Summary and Analysis Section 8



The man and the boy walk the road into the night and through the freezing rain. Of all the bad nights they've had, this is one of the worst and longest nights the man can remember. When the rain stops, the man tries to dry their clothes. The boy asks for a fire and the man apologizes but tells him that he dropped the lighter. The boy asks if the bad are people are going to eat the people in the cellar. The man tells him yes. The boy asks if that's why they couldn't help the people in the cellar, if it's because the bad people would have eaten them too. The man says yes again, that they couldn't help otherwise they may have been eaten, too.

They pass through towns with billboards advertising products that no longer exist, the ads painted over with warnings. Out of apples and starving, they search desperately for food. The boy tells his father that they'd never eat anyone, no matter how hungry they become. He wants to make sure this is true, and the man confirms it. The boy wants to make sure they are still the good guys, that they are still carrying the fire.

Fearing that they're both close to death, the man wonders if they should find a place to hide where they won't be found. He watches the boy sleep and sobs uncontrollably. He has nightmares about the boy on a cooling board, and then he has other dreams about the old, lost world, about his wife in her nightgown.

They move through the remains of charred houses. The man raises the pistol to their reflections in a mirror in one of the houses. The boy tells him, "It's us," and they move on. At the back of the house, the man notices that the ground feels different beneath his feet. He gets a garden spade and begins to dig.


The boy is very aware of the horrors happening around him. He knows what is going to happen to the people in the basement without asking his father, but he still asks. The boy wants to make sure that they couldn't have done anything to help the people. He struggles with guilt and morality and wants to make sure that no matter how desperate they become, he and his father continue to carry the fire and the goodness along the dark road.

As the man and boy make their journey, scavenging for supplies, their dialogue continues to mimic the landscape. It's very sparse and exists as more of a frame for a conversation rather than a fully realized discussion.

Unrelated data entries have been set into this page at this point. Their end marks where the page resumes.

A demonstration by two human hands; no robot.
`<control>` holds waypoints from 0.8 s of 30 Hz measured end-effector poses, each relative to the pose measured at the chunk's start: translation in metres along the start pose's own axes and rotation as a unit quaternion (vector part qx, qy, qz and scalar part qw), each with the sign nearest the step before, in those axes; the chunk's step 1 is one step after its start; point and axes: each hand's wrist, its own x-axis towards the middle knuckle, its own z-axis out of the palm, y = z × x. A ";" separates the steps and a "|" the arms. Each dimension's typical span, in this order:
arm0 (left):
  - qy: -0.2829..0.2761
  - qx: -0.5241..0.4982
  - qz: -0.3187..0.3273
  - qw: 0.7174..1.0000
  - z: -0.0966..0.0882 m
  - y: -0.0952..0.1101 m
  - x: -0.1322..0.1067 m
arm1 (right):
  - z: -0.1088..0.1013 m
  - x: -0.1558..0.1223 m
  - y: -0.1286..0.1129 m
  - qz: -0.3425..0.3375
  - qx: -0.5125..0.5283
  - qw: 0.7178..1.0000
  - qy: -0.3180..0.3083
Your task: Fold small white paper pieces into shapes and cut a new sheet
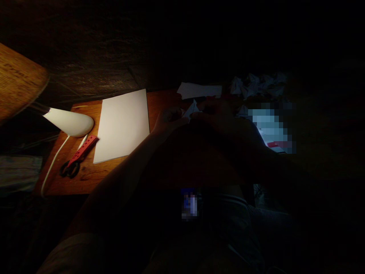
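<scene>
White paper, a small folded piece, sat pinched between the two hands near the middle of the wooden table, toward its far edge. The left hand closed on the piece's left side, fingers curled around it, while the right hand met it from the right; in the gloom I could not tell how firmly the right fingers gripped. The piece pointed up and away from the person, its tip rising between the hands, so both were equally near. A flat white sheet lay just to the left of the left hand, with red-handled scissors and a white lamp farther left. Crumpled paper lay well beyond the right hand.
</scene>
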 end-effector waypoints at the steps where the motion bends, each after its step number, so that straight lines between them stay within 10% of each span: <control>1: 0.000 -0.009 -0.004 1.000 0.001 0.000 0.000 | 0.000 0.000 -0.001 0.005 0.005 1.000 -0.003; 12: -0.017 -0.052 -0.029 0.998 0.003 0.008 -0.004 | 0.005 -0.003 -0.006 0.004 0.015 0.998 -0.065; 24: -0.033 -0.107 -0.031 0.993 0.007 0.003 -0.002 | 0.006 0.001 -0.001 -0.024 0.058 0.998 0.028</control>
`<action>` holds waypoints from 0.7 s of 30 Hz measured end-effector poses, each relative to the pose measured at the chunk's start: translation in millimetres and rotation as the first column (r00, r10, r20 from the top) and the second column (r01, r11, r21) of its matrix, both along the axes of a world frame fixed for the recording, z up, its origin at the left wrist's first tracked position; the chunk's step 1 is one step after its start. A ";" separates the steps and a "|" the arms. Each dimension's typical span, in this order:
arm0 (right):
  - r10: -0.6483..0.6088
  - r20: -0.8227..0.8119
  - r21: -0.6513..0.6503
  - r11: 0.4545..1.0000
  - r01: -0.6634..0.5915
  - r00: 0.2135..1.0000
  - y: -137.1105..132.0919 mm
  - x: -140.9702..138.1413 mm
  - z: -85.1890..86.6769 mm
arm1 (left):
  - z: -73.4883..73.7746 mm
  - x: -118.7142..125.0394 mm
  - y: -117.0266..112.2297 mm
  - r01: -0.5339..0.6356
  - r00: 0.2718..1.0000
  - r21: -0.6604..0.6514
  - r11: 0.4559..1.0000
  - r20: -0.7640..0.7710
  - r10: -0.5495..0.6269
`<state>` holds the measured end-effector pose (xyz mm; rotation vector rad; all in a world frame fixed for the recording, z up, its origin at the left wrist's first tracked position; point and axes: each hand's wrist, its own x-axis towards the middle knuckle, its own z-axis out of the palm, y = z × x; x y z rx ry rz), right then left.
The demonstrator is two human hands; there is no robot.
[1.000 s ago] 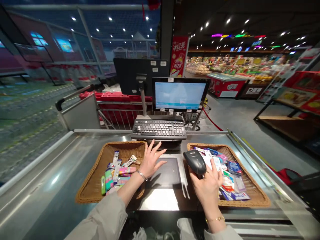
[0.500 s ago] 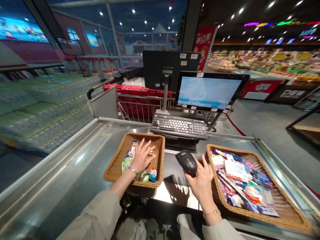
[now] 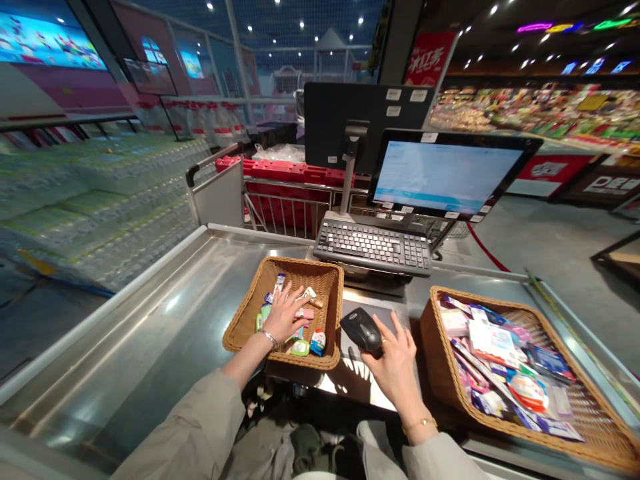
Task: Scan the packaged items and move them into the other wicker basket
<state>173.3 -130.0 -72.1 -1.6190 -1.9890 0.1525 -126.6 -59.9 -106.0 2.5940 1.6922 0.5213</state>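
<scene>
**Barcode scanner [image 3: 361,330] in the right hand [image 3: 395,373], left hand [image 3: 283,313] open over packets [image 3: 304,313]**

Far left, beyond the steel surface [image 3: 115,320], pallets of bottled water [image 3: 85,193] under bright ceiling lights. Near the surface's front edge, just left of centre, a wicker basket [image 3: 245,337] with the small, bright packets loose inside. Left hand in that basket, palm down, fingers spread and released on top of the packets, no grip visible; a silver bracelet [image 3: 270,339] on the wrist. Along the far edge, behind the basket, a black keyboard [image 3: 373,245] and, to its right, a lit monitor [image 3: 445,177]. Right of the basket, right hand clenched around the black barcode scanner, fingers curled over its body, above a dark pad [image 3: 385,317]; a gold bracelet [image 3: 419,423] on that wrist. Hard against the right edge, a larger wicker basket [image 3: 435,360], heaped with sachets [image 3: 493,353], just beside the right hand.
</scene>
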 end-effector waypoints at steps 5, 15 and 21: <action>0.013 0.011 -0.009 1.000 -0.013 1.000 0.2 -6.6 1.0 | -9.5 -12.0 10.4 -0.001 0.999 -0.033 0.999 -0.043 -0.001; 0.005 0.026 -0.027 1.000 -0.004 1.000 8.1 -16.7 -3.0 | -18.5 -37.0 36.4 -0.095 0.960 -0.258 0.961 -0.279 0.020; 0.012 0.017 0.008 1.000 -0.012 1.000 16.6 -18.2 -4.7 | -40.0 -44.1 44.2 -0.093 0.944 -0.296 0.951 -0.331 -0.011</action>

Just as it is difficult for the man to recognize the world he now inhabits, it is also difficult for him to recognize his own reflection. He worries constantly about their survival, particularly for his son, and the theme of dreams returns as both the present and past worlds come to haunt him at night. His nightmares are of violence to his son and his other dreams, the pleasant ones that call him to death, are of his wife. He cries for his son and for all of the beauty that he will never see or experience, which again begs the question about the future, about why they're trying to survive at all. For what? Yet, as the man digs at the end of this section, there is a continued search for something good and for something to sustain the man and his boy.